§ Your goal: For the data below, transcribe the part that opens with the line containing "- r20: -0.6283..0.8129" and closes with the line containing "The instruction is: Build", exactly and with no pictures.

(Stored records)
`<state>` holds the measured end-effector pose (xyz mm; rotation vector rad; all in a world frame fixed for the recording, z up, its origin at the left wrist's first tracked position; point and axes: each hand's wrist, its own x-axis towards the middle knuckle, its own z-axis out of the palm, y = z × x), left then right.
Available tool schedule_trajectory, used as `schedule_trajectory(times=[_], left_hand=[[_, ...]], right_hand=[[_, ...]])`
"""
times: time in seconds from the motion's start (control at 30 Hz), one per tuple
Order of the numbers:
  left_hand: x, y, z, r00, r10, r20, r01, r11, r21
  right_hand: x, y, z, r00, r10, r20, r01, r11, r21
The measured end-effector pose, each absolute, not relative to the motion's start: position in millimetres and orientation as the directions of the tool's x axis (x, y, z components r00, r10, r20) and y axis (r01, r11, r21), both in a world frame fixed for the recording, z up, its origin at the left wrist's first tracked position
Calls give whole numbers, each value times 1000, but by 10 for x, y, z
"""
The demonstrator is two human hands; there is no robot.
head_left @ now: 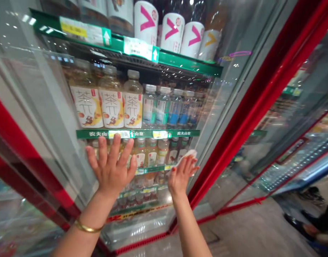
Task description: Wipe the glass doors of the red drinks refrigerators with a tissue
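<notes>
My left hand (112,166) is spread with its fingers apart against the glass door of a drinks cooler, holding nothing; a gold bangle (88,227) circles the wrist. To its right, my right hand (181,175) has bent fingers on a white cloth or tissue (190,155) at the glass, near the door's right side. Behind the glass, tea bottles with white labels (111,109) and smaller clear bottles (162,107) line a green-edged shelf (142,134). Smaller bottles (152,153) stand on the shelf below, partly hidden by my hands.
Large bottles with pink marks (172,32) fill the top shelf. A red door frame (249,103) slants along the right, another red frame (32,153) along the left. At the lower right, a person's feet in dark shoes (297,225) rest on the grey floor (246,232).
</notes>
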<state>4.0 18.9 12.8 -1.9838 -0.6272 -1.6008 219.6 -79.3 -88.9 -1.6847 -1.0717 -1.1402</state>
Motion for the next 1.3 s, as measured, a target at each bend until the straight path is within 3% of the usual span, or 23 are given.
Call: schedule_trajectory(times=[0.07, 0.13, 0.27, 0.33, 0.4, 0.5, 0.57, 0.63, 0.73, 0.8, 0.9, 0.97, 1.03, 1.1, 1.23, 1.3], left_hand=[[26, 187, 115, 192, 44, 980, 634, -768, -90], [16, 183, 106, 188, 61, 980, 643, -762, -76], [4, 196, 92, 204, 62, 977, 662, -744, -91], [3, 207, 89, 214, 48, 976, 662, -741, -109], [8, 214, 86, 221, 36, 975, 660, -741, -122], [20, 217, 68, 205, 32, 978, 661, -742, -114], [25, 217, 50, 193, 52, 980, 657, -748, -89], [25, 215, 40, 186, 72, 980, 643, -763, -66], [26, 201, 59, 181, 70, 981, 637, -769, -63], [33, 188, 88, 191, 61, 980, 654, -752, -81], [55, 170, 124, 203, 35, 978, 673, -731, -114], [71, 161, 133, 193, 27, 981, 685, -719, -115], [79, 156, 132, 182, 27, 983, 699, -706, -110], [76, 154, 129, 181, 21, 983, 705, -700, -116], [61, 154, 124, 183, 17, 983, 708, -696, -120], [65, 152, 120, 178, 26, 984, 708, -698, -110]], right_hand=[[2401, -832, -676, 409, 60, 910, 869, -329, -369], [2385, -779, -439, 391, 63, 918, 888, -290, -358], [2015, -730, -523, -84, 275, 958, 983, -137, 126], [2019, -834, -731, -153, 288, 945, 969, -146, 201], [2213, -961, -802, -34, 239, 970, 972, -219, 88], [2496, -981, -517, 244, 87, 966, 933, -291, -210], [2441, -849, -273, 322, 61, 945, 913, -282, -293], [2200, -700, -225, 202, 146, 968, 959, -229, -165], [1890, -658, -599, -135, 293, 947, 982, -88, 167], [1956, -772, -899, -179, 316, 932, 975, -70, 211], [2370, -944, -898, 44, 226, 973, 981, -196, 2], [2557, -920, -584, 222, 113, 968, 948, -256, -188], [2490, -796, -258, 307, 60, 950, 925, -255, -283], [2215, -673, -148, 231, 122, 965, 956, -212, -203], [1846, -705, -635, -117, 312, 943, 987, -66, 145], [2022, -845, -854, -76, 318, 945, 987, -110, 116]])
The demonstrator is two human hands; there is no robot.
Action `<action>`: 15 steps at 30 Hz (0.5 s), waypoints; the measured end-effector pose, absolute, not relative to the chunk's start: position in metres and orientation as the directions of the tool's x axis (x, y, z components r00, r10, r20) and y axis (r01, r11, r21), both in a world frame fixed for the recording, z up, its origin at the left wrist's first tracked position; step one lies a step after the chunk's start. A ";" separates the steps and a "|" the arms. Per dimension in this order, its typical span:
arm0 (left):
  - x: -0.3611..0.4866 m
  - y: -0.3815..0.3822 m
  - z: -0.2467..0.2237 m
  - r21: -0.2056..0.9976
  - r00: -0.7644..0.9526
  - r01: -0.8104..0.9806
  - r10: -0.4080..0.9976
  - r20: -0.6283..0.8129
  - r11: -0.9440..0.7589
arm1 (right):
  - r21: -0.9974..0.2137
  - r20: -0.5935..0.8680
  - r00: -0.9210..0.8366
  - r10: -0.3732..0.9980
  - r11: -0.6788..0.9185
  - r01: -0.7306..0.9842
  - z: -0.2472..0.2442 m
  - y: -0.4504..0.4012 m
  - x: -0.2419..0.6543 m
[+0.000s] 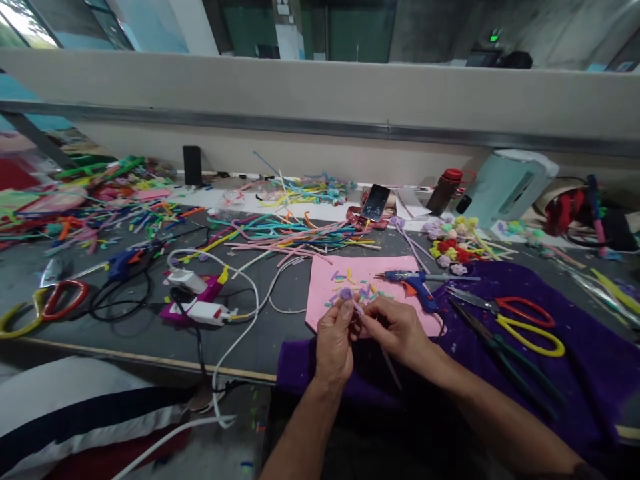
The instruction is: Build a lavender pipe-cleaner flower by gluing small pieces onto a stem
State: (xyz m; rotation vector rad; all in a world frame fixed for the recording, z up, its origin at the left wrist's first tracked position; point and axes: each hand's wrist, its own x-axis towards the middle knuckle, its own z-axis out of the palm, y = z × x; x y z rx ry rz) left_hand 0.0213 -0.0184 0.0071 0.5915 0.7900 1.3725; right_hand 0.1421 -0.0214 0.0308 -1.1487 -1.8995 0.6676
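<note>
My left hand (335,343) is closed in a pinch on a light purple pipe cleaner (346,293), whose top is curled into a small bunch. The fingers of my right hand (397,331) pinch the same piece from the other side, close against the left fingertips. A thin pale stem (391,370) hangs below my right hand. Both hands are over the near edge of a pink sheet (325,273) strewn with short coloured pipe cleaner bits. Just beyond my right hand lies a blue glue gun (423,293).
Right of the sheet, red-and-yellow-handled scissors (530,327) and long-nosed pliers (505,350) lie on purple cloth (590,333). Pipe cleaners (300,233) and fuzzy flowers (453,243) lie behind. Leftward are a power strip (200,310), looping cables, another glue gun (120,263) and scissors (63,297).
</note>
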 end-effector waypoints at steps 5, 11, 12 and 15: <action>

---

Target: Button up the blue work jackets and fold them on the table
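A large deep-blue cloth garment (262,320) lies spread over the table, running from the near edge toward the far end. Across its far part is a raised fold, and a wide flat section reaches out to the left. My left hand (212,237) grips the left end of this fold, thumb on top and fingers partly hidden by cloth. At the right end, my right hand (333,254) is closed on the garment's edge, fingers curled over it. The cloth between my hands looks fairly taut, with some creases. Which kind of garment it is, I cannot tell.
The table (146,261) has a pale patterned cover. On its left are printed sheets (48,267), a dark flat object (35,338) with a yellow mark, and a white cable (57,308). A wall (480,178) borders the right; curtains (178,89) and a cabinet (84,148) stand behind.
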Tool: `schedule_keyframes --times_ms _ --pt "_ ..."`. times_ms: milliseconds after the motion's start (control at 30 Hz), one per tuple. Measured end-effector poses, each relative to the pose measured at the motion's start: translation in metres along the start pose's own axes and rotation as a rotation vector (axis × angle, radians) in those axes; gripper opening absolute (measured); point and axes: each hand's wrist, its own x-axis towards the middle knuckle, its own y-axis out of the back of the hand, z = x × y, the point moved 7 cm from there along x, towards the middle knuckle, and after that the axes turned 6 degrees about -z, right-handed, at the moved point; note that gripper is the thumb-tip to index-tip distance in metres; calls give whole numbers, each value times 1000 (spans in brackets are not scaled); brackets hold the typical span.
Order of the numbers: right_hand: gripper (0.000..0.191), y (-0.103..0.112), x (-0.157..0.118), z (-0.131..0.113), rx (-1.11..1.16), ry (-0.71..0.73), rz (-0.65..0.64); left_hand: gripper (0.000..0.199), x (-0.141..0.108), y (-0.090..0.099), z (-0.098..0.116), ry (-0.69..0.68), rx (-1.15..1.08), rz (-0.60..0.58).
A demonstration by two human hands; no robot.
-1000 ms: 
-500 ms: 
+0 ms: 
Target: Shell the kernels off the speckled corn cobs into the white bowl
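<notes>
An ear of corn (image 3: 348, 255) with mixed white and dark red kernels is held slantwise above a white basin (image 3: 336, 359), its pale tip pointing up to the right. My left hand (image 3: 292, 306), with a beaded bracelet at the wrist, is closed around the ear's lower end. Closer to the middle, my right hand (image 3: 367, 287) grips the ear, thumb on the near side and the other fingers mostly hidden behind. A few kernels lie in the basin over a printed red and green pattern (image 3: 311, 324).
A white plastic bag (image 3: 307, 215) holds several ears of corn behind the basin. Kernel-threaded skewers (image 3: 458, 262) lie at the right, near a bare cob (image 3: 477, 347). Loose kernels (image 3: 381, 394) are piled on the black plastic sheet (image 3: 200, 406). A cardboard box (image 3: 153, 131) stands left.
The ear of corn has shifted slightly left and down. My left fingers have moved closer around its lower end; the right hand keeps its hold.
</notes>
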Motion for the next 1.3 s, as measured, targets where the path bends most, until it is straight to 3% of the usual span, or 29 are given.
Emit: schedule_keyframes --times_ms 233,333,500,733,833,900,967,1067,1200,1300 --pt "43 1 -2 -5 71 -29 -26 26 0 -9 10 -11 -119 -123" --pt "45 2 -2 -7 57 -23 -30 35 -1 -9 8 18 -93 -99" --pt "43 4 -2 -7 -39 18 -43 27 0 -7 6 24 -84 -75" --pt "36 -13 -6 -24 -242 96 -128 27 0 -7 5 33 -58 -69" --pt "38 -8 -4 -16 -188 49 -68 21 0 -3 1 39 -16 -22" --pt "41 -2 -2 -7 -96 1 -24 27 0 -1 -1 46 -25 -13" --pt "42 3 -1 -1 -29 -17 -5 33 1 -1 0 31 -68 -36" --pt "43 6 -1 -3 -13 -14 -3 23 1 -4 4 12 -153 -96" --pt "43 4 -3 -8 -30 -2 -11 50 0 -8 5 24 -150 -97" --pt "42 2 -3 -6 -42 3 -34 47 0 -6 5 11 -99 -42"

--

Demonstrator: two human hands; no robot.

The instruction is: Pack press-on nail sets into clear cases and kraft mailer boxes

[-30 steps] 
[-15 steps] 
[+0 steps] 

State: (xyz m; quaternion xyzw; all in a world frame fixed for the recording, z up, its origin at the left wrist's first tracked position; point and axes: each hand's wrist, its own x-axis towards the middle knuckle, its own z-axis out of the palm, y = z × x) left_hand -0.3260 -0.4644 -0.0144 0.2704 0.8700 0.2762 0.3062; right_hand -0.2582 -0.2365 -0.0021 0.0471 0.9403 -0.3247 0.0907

§ Exercise response:
  - r20: -0.6283..0.8129
  - r11: -0.9440..0.7589
arm1 (right):
  - r21: -0.9974..0.2137
  - r20: -0.5935..0.8680
  - r00: -0.9210..0.8366
  - r10: -0.3732..0.9980
  - r11: -0.6788..0.9185
  - r01: -0.7306..0.9842
  - z: -0.2472..0.2442 m
  - y: -0.4504..0.4012 m
  - x: -0.2419..0.6543 m
[+0.000s] 
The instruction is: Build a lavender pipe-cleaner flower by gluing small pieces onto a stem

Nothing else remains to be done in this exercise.